> _What the exercise asks_: Copy the whole listing verbatim.

[Opening Exercise material section]

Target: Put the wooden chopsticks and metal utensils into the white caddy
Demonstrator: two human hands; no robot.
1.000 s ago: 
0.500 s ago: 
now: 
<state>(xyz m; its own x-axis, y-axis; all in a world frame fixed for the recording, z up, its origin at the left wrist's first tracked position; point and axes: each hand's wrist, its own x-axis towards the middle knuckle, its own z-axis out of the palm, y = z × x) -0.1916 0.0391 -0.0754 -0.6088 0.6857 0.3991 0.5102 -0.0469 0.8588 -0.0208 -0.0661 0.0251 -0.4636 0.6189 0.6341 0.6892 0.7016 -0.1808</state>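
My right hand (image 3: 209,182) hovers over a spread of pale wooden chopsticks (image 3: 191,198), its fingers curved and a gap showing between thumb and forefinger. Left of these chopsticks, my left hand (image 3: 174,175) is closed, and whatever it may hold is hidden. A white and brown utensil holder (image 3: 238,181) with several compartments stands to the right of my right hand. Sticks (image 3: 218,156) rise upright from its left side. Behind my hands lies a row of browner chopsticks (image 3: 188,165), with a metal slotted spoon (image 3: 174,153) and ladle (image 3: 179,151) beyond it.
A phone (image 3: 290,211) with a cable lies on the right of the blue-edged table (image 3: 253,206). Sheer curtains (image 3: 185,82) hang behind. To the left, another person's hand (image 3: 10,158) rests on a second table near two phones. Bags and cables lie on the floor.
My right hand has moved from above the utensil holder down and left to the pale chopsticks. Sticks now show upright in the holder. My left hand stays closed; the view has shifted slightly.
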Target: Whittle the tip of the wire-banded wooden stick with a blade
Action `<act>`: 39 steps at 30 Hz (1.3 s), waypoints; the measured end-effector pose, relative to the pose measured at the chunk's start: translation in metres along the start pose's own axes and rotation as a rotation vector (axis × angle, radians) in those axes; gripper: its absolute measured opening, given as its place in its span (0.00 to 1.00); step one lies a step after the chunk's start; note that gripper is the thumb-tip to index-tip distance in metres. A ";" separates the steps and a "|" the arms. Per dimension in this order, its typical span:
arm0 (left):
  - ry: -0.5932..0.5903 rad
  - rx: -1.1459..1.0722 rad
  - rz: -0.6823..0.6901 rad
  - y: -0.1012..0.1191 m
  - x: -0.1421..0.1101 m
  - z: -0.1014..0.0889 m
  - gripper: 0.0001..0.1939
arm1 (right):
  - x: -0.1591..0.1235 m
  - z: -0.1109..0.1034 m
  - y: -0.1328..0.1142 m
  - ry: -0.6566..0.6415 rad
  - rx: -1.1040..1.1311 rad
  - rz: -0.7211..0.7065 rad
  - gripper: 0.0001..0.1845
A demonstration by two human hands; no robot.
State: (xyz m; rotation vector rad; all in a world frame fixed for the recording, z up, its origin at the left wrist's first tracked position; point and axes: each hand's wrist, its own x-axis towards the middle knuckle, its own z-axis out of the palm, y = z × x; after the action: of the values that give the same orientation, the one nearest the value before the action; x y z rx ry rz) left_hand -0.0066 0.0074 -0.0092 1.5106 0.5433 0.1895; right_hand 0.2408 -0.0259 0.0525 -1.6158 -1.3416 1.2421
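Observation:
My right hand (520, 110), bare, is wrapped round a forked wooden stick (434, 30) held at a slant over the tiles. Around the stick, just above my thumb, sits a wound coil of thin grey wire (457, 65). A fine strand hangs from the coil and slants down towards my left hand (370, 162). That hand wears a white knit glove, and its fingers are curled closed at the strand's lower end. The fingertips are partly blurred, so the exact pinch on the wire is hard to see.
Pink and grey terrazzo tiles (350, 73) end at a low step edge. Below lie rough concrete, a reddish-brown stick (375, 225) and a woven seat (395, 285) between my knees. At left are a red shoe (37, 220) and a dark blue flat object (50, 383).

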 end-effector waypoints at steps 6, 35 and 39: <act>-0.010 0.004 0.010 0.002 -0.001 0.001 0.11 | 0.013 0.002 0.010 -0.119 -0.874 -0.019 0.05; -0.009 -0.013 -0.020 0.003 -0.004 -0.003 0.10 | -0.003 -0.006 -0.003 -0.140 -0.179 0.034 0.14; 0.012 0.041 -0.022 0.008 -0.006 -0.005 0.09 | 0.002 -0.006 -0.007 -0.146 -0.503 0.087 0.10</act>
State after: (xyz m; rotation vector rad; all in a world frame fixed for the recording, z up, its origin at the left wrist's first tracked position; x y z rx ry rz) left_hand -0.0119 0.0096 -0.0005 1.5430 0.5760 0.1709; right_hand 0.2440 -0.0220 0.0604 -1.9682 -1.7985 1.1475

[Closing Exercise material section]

> _Response area_:
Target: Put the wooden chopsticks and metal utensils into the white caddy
Demonstrator: two human hands; no robot.
1.000 s ago: 
0.500 s ago: 
now: 
<state>(xyz m; its own x-axis, y-axis; all in a world frame fixed for the recording, z up, its origin at the left wrist's first tracked position; point and axes: each hand's wrist, its own x-axis towards the middle knuckle, its own z-axis out of the palm, y = z × x) -0.1916 0.0391 -0.0754 -0.6088 0.6857 0.3991 0.5102 -0.0469 0.8588 -0.0208 -0.0661 0.0251 -0.4636 0.6189 0.6341 0.6892 0.7016 -0.1808</state>
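My right hand (image 3: 209,182) hovers over a spread of pale wooden chopsticks (image 3: 191,198), its fingers curved and a gap showing between thumb and forefinger. Left of these chopsticks, my left hand (image 3: 174,175) is closed, and whatever it may hold is hidden. A white and brown utensil holder (image 3: 238,181) with several compartments stands to the right of my right hand. Sticks (image 3: 218,156) rise upright from its left side. Behind my hands lies a row of browner chopsticks (image 3: 188,165), with a metal slotted spoon (image 3: 174,153) and ladle (image 3: 179,151) beyond it.
A phone (image 3: 290,211) with a cable lies on the right of the blue-edged table (image 3: 253,206). Sheer curtains (image 3: 185,82) hang behind. To the left, another person's hand (image 3: 10,158) rests on a second table near two phones. Bags and cables lie on the floor.
My right hand has moved from above the utensil holder down and left to the pale chopsticks. Sticks now show upright in the holder. My left hand stays closed; the view has shifted slightly.
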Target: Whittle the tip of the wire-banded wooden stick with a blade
Action `<act>`: 39 steps at 30 Hz (1.3 s), waypoints; the measured end-effector pose, relative to the pose measured at the chunk's start: translation in metres along the start pose's own axes and rotation as a rotation vector (axis × angle, radians) in those axes; gripper: its absolute measured opening, given as its place in its span (0.00 to 1.00); step one lies a step after the chunk's start; note that gripper is the thumb-tip to index-tip distance in metres. A ";" separates the steps and a "|" the arms. Per dimension in this order, its typical span:
arm0 (left):
  - ry: -0.5932..0.5903 rad
  - rx: -1.1459..1.0722 rad
  - rz: -0.6823..0.6901 rad
  - y: -0.1012..0.1191 m
  - x: -0.1421..0.1101 m
  - z: -0.1014..0.0889 m
  - gripper: 0.0001..0.1939
arm1 (right):
  - x: -0.1591..0.1235 m
  - z: -0.1109..0.1034 m
  - y: -0.1328..0.1142 m
  - ry: -0.6566..0.6415 rad
  - rx: -1.1040..1.1311 rad
  - rz: -0.7211..0.7065 rad
  - gripper: 0.0001..0.1845
A demonstration by two human hands; no robot.
State: (xyz m; rotation vector rad; all in a world frame fixed for the recording, z up, its origin at the left wrist's first tracked position; point and axes: each hand's wrist, its own x-axis towards the middle knuckle, its own z-axis out of the palm, y = z × x; after the action: of the values that give the same orientation, the one nearest the value before the action; x y z rx ry rz) left_hand -0.0066 0.0074 -0.0092 1.5106 0.5433 0.1895; right_hand 0.2408 -0.0259 0.0525 -1.6158 -1.3416 1.2421
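Observation:
My right hand (520, 110), bare, is wrapped round a forked wooden stick (434, 30) held at a slant over the tiles. Around the stick, just above my thumb, sits a wound coil of thin grey wire (457, 65). A fine strand hangs from the coil and slants down towards my left hand (370, 162). That hand wears a white knit glove, and its fingers are curled closed at the strand's lower end. The fingertips are partly blurred, so the exact pinch on the wire is hard to see.
Pink and grey terrazzo tiles (350, 73) end at a low step edge. Below lie rough concrete, a reddish-brown stick (375, 225) and a woven seat (395, 285) between my knees. At left are a red shoe (37, 220) and a dark blue flat object (50, 383).
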
 end-effector waypoints at steps 6, 35 and 39: <act>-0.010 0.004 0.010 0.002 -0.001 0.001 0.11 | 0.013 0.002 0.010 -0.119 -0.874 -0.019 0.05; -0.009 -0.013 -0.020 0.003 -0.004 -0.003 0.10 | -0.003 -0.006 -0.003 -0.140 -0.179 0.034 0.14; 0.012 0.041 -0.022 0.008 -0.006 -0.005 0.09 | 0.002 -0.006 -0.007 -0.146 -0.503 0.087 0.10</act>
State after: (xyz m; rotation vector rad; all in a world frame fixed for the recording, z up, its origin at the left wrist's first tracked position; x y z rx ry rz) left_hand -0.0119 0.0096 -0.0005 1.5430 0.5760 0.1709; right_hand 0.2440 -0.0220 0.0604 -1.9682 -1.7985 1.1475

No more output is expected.